The Tanya was first published in 1796.
In chapter nine of the Tanya (in the shi’ur for today, Teves 9), the Alter Rebbe writes:
The abode of the animal soul… is in the heart, in the left ventricle, as it is filled with blood… therefore all lusts and boasting and anger and similar [passions] are in the heart, and from the heart they spread throughout the entire body, rising also to the brain in the head, to think and meditate about them and to become cunning in them – just as the blood has its source in the heart, and from the heart it circulates into every organ, rising also to the brain in the head.
According to Wikipedia,
William Harvey (1 April 1578 – 3 June 1657) was an English physician who made influential contributions in anatomy and physiology.

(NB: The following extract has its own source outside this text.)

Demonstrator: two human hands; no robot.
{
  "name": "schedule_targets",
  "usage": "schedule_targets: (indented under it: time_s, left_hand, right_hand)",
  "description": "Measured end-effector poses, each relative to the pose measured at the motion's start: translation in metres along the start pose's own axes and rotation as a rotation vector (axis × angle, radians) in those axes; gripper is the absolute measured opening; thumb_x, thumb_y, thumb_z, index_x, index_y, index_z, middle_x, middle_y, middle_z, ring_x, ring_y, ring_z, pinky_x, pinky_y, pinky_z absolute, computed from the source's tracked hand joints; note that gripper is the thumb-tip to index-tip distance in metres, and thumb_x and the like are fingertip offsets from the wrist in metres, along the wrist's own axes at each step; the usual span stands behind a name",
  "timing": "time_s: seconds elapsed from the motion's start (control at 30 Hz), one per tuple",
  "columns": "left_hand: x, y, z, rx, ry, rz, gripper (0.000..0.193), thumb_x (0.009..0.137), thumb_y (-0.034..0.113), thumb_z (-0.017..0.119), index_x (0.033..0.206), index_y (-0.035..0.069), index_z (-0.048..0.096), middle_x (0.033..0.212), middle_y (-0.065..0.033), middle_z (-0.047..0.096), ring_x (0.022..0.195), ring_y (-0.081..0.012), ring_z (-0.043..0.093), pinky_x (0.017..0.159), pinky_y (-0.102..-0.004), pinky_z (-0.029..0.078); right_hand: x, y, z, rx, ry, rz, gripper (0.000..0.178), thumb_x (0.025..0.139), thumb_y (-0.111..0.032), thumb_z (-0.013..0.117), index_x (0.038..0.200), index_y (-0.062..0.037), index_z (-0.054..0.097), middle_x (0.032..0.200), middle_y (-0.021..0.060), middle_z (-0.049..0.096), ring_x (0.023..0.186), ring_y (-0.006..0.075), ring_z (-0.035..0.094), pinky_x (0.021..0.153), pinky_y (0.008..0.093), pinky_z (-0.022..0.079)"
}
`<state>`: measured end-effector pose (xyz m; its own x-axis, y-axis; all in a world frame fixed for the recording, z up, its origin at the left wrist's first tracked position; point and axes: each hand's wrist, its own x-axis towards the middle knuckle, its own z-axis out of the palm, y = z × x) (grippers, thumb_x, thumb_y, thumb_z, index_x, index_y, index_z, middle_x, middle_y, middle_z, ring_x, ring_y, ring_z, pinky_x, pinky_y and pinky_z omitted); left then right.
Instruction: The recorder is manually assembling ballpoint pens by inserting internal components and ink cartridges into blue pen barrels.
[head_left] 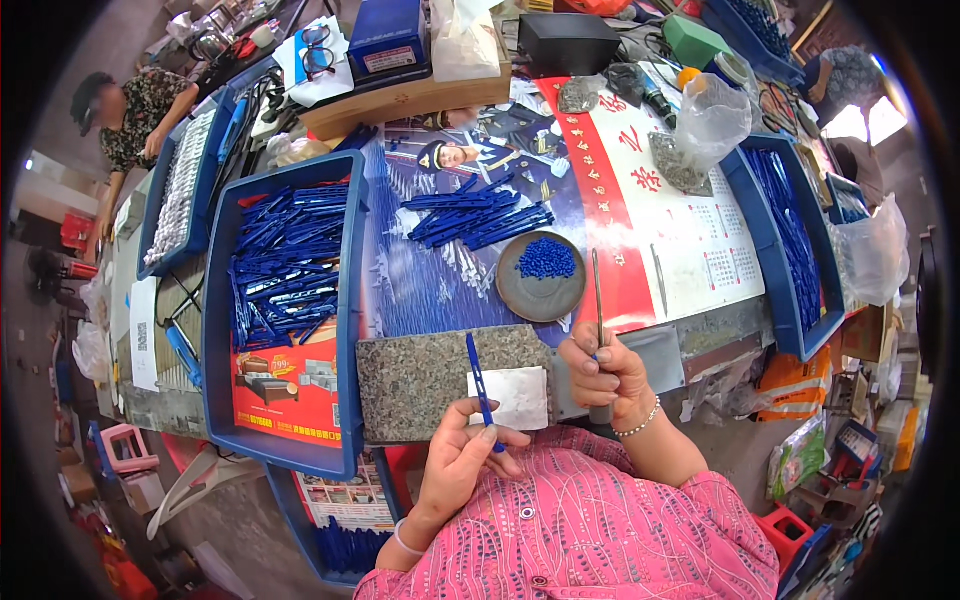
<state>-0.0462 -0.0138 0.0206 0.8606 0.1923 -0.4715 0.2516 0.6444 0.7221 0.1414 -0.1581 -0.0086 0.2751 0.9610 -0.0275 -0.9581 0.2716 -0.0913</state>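
Observation:
My left hand (460, 462) pinches a slim blue plastic strip (479, 375) with slots along it, its far end tilted up over the speckled stone slab (410, 375). Wrapped in the fingers of my right hand (622, 385) is a thin metal tool (598, 290), held upright; its exact kind is unclear. A small blue speck shows at those fingertips. On the slab lies a folded white paper (528, 392). Beyond it stands a round grey dish (515, 303) with small blue beads (546, 260) in it. More blue strips (470, 215) lie in a loose heap behind the dish.
Left of the slab, a blue tray (356, 300) holds many blue strips; another blue tray (745, 235) stands at right. A second thin metal tool (659, 280) rests on the calendar sheet (720, 290). Clear bags (713, 125) sit beyond. A person (140, 110) is at far left.

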Motion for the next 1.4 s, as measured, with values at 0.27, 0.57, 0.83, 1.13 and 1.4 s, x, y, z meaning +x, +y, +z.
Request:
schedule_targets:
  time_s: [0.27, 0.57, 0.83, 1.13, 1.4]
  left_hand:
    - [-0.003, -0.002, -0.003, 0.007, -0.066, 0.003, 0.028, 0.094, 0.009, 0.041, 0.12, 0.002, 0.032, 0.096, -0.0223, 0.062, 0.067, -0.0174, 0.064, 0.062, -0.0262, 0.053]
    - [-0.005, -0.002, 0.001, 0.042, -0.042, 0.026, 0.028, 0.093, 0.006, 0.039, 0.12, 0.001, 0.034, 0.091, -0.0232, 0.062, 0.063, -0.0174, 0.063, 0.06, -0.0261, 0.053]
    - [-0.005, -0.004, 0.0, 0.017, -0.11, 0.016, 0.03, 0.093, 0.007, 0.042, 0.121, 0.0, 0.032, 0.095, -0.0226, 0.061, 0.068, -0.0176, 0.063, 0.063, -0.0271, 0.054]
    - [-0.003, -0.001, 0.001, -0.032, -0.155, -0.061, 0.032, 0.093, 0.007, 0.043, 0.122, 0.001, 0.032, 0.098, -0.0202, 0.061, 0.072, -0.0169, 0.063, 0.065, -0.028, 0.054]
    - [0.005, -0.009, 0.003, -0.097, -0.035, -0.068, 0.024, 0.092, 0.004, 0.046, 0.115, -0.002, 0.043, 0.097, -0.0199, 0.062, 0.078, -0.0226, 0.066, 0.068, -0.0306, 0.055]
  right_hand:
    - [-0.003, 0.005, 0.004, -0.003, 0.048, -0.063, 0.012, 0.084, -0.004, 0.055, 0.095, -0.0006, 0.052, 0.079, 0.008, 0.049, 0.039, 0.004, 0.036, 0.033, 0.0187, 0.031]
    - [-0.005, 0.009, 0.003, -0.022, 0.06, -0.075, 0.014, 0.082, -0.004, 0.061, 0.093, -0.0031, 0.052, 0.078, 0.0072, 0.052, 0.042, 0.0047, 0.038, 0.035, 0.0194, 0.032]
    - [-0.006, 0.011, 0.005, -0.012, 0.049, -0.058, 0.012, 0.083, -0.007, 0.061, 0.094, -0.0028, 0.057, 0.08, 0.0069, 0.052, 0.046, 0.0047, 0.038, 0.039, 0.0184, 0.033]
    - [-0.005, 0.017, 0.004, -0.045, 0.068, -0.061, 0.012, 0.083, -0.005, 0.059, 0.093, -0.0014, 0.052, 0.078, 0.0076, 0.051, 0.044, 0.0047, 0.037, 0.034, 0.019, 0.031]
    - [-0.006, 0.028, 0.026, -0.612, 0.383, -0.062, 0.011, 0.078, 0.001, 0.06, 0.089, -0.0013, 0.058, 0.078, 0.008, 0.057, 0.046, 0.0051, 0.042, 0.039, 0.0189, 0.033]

He was the first known physician to describe completely, and in detail, the systemic circulation and properties of blood being pumped to the brain and the rest of the body by the heart, though earlier writers, such as Realdo Colombo, Michael Servetus, and Jacques Dubois, had provided precursors of the theory.
I wonder:
Does the Tanya’s description of the heart’s role in the circulation of blood, and the distinction of the ventricles, show the influence of Harvey’s scientific work? Was the Tanya the first rabbinic work to include this imagery of the blood pumped by the left ventricle and circulating to the brain, or in some other way to exhibit the new way of thinking about the circulatory system?